Ketamine is increasingly sold online via Snapchat, Telegram and WhatsApp, priced at around £10 to £20 per gram, and delivered by post using cryptocurrency payment. Greater Manchester Police’s serious organised crime division seized 50kg in the financial year before last, a figure that rose substantially in 2025 as the force made the drug a priority. Detective Superintendent Joseph Harrop, who leads that division, describes the supply landscape as one where “you’ve not got that traditional street supply” — the drug moves online, with a layer of anonymity that complicates traditional intelligence methods.

That anonymity problem is compounded by a significant operational gap: police currently cannot test for ketamine under Drug Testing on Arrest powers. The list of substances officers can screen for does not include it.

Durham’s Police and Crime Commissioner Joy Allen, the Association of Police and Crime Commissioners’ joint national lead for addictions and substance misuse, has called publicly for that to change — alongside a push for ketamine to be reclassified from Class B to Class A. The Advisory Council on the Misuse of Drugs reviewed the evidence earlier this year and recommended no reclassification, concluding that a public health approach was more likely to reduce harm than a change in legal status. The debate, however, is unlikely to close.

A methodological note worth understanding. Ketamine presents a specific challenge in wastewater analysis: it has legitimate medical and veterinary applications, and some of what WAND detects may originate from clinical or veterinary sources.

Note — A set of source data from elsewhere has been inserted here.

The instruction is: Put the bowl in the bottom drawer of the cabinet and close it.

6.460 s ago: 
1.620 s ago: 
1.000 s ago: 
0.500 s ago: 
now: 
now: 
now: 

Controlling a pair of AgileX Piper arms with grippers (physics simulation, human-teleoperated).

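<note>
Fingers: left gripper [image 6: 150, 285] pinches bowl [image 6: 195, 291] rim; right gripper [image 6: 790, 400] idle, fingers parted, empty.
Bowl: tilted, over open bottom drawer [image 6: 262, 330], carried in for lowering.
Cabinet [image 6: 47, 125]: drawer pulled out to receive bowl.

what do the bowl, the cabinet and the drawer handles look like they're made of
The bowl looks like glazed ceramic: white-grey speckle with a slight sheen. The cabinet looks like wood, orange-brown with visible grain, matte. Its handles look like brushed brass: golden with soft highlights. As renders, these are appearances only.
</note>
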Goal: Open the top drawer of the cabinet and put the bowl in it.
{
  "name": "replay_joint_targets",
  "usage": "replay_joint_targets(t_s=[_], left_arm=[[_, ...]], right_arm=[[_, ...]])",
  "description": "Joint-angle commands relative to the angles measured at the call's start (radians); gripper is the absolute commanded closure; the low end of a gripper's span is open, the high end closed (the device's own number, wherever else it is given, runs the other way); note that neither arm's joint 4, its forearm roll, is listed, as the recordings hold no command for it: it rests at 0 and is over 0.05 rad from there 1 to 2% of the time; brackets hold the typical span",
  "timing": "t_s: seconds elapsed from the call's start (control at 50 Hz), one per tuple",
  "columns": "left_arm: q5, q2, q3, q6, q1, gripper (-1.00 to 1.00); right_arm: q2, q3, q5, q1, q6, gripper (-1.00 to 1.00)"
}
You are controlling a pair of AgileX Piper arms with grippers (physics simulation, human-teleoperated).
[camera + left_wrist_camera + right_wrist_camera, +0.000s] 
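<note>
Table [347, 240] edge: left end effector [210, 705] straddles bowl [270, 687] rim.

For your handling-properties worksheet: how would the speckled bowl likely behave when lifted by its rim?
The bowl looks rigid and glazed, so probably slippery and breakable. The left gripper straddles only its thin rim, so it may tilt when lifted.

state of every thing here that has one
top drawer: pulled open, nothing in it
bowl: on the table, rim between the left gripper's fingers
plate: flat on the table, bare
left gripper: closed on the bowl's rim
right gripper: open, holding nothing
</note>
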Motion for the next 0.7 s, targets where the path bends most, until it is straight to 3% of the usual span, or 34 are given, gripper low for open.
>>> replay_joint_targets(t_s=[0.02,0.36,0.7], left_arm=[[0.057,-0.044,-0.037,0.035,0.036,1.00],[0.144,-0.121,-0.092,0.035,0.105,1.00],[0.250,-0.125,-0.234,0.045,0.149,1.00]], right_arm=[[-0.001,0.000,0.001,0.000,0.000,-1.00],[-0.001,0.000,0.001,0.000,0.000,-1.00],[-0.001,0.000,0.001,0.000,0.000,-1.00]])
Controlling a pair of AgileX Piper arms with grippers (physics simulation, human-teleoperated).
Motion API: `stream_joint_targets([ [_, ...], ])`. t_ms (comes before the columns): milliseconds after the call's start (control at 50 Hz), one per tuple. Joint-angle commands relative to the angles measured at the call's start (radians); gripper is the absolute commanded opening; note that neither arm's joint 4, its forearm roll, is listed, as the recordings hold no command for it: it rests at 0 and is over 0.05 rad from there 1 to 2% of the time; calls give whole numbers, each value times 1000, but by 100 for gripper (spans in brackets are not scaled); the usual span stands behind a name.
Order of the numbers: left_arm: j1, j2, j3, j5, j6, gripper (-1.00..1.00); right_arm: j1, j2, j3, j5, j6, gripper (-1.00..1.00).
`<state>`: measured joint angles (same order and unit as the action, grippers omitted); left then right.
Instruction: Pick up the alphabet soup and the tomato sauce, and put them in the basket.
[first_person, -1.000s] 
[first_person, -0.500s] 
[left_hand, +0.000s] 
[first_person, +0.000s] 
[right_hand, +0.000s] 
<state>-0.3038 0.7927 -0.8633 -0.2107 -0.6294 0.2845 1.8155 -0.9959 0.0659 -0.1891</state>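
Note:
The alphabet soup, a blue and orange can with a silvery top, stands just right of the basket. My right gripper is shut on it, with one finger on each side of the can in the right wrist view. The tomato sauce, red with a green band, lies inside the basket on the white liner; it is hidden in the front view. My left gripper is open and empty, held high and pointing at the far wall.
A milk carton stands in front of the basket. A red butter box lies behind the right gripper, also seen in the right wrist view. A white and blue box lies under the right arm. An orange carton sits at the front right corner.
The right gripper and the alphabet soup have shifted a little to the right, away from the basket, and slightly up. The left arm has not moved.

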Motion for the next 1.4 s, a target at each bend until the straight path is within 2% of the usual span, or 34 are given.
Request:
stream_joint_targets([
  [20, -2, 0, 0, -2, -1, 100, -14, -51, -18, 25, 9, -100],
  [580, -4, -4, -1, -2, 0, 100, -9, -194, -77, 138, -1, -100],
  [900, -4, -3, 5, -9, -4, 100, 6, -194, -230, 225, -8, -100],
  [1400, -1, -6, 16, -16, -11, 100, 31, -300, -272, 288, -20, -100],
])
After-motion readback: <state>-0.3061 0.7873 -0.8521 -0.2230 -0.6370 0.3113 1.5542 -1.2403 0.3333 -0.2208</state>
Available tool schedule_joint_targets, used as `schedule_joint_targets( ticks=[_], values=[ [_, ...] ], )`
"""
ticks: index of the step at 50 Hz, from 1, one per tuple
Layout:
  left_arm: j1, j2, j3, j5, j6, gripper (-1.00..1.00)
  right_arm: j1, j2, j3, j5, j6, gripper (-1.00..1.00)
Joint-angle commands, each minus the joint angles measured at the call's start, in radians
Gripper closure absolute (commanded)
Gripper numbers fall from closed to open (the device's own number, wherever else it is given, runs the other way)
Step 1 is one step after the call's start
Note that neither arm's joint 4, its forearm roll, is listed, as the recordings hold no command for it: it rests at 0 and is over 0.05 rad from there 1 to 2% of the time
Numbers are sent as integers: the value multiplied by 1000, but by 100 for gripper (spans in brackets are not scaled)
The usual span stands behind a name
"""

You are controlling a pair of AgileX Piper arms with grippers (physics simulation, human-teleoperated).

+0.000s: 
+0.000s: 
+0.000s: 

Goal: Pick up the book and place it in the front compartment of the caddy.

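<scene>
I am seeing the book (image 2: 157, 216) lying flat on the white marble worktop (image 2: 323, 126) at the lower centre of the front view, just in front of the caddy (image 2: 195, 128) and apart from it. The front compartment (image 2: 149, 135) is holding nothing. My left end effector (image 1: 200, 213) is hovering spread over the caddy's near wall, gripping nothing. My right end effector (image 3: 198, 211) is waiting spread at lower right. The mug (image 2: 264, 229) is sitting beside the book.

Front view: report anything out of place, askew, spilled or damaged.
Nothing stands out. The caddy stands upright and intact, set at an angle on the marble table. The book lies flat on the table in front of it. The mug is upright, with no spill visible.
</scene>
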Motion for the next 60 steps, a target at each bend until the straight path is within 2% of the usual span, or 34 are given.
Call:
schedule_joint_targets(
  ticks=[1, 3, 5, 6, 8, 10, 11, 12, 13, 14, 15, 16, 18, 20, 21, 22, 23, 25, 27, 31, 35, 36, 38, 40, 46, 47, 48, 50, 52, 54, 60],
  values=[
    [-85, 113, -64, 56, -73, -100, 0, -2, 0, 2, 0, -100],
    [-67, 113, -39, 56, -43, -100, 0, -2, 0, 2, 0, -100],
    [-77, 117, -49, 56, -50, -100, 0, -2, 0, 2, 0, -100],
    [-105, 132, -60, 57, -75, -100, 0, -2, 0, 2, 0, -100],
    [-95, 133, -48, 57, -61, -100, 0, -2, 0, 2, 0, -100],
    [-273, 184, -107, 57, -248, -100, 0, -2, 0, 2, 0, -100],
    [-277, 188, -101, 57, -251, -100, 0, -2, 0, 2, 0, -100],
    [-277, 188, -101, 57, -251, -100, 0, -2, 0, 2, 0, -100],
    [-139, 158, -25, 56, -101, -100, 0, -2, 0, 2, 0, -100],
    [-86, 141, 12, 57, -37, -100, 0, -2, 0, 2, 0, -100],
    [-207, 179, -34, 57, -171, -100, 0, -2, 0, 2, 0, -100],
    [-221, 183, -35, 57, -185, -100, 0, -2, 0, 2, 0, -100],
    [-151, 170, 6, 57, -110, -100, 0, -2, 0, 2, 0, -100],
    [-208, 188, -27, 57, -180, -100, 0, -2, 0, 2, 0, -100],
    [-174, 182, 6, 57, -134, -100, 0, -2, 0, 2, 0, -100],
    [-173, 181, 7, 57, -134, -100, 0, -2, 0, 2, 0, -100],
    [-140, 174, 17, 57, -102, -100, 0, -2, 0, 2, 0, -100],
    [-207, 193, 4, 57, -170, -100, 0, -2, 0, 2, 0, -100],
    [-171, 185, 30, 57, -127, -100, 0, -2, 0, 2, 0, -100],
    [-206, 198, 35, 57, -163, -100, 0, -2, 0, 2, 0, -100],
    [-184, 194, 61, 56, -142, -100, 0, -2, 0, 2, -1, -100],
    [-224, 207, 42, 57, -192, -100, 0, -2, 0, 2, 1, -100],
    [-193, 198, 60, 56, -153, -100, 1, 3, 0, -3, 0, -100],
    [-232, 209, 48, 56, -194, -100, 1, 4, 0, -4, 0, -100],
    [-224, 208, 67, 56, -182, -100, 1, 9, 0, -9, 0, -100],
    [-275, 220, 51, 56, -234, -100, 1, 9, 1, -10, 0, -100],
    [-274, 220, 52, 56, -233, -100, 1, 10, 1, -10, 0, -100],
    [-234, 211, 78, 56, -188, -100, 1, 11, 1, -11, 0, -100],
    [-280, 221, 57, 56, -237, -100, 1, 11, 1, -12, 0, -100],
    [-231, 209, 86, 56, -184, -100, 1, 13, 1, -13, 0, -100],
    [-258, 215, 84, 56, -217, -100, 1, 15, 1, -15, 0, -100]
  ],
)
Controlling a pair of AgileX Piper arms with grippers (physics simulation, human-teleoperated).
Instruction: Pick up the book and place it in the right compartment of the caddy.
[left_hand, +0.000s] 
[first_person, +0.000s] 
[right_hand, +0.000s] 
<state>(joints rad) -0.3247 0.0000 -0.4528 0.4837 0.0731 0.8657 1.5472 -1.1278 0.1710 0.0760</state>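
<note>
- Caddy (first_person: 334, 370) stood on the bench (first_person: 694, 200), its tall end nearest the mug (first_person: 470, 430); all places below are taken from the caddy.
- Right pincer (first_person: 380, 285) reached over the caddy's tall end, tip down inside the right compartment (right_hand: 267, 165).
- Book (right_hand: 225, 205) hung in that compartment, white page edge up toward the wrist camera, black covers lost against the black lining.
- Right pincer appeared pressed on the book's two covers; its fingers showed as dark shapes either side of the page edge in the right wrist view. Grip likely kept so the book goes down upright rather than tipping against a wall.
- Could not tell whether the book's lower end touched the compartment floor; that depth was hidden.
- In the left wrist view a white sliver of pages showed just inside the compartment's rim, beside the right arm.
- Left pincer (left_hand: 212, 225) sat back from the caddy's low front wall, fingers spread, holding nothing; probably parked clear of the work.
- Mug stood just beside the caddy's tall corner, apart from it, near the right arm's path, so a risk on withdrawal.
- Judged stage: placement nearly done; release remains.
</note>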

The Home Office acknowledges that norketamine — the main human metabolite — does not typically appear from veterinary use, which helps distinguish the signal, but comparisons against NHS prescription and veterinary data have not yet been conducted. The uncertainty means the estimates should be treated with caution.

Street level

There is also a contamination dimension emerging at street level. Manchester’s drug testing facility, Mandrake, recently issued a public health warning after identifying ketamine samples contaminated with medetomidine, a high-strength sedative used on large animals. The samples were visually indistinguishable from uncontaminated product. Combined with a drug that already carries serious health risks, adulteration of this kind represents an escalating harm that neither enforcement nor public health messaging has yet caught up with.

For policing, the significance is not simply that more people are using ketamine, but that the drug appears increasingly associated with organised criminal supply networks, chronic dependency and harms that place sustained demands on public services.

What WAND provides, at its best, is independent, biologically grounded data on drug consumption at population level — something the criminal justice system has never had before. It captures people the Crime Survey does not reach. It bypasses the under-reporting that makes self-reported survey data unreliable for illicit substances.

What it does not provide is investigative intelligence in any direct sense. It cannot identify individuals, assess purity at street level, or explain the social and criminal structures driving the trends it measures. For forces not yet treating ketamine as a serious organised crime priority — rather than a nuisance drug associated with nightlife — the data suggests that approach may need to change.